Exercise goal -
In the entries below, count every line with the word "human". Return only the count.

[Start of Attachment]

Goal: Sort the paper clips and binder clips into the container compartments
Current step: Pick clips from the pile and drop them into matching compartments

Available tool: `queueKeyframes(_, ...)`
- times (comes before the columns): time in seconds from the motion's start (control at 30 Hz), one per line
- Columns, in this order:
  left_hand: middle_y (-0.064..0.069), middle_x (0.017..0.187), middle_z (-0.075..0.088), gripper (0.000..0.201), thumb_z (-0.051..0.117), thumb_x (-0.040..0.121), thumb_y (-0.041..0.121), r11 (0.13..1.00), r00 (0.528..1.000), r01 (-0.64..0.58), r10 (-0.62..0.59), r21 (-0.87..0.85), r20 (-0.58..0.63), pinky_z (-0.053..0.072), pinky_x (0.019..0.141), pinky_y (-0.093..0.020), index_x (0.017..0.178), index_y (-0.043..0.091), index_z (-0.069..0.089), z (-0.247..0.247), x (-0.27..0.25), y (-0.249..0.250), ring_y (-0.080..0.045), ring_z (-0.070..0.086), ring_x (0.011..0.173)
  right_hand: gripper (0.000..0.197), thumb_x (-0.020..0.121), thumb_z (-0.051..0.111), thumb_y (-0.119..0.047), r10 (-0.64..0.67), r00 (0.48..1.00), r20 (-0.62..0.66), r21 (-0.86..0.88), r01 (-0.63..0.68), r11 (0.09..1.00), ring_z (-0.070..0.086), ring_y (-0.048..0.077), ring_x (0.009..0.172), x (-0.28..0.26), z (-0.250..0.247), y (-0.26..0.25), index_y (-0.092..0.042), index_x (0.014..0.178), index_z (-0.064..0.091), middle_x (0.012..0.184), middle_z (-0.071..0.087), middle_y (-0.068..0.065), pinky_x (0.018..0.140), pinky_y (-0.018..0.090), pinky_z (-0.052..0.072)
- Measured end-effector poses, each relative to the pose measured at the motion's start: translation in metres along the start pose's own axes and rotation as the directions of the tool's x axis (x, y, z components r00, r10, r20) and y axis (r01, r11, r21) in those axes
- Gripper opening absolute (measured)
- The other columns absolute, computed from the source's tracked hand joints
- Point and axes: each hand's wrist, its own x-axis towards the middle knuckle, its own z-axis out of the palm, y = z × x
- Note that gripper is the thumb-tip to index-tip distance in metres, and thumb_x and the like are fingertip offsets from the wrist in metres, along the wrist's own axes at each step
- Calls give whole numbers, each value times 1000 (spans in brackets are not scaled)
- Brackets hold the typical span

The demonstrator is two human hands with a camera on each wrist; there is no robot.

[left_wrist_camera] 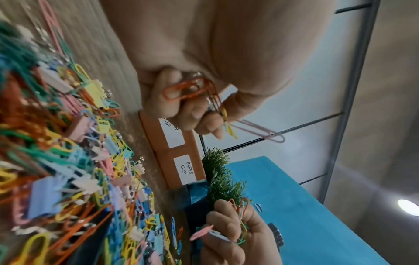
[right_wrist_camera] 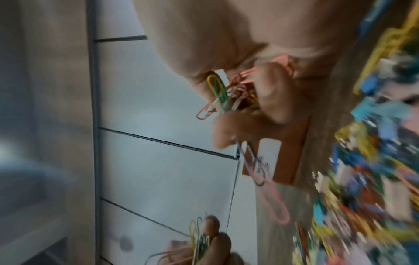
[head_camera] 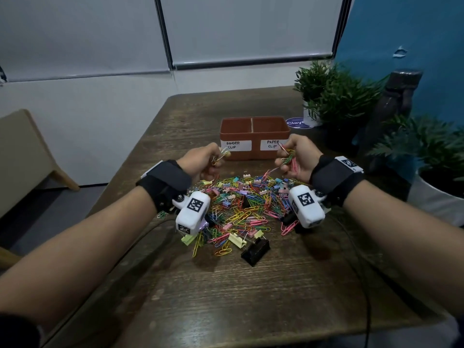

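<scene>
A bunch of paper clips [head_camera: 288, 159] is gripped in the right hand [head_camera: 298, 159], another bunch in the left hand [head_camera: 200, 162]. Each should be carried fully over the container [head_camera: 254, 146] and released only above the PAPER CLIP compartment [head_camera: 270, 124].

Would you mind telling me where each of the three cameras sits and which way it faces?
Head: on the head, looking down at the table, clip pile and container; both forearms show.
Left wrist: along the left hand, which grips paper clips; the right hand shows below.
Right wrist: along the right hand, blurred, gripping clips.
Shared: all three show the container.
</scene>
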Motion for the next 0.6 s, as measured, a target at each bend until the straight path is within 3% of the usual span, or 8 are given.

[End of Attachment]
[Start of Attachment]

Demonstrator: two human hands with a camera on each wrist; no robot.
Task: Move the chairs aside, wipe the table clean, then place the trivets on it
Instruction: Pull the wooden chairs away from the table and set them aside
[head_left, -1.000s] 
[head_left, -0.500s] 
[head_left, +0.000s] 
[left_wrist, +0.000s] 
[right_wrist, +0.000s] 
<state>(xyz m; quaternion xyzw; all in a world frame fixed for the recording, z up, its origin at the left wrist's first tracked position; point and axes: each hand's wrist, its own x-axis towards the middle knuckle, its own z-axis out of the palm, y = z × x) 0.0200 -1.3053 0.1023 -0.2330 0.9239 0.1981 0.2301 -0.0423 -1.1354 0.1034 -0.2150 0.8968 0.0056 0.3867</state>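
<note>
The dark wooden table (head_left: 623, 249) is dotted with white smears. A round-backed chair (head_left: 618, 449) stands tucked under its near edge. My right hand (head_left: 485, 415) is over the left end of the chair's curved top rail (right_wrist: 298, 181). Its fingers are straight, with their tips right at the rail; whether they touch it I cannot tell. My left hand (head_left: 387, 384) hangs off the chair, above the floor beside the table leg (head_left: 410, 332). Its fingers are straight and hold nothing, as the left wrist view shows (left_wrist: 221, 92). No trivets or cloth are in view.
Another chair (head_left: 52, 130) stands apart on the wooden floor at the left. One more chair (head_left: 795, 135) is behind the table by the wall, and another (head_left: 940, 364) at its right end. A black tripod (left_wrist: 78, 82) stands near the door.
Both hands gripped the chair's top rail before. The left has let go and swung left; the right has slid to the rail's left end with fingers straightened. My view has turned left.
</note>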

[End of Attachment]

Result of the exercise -
2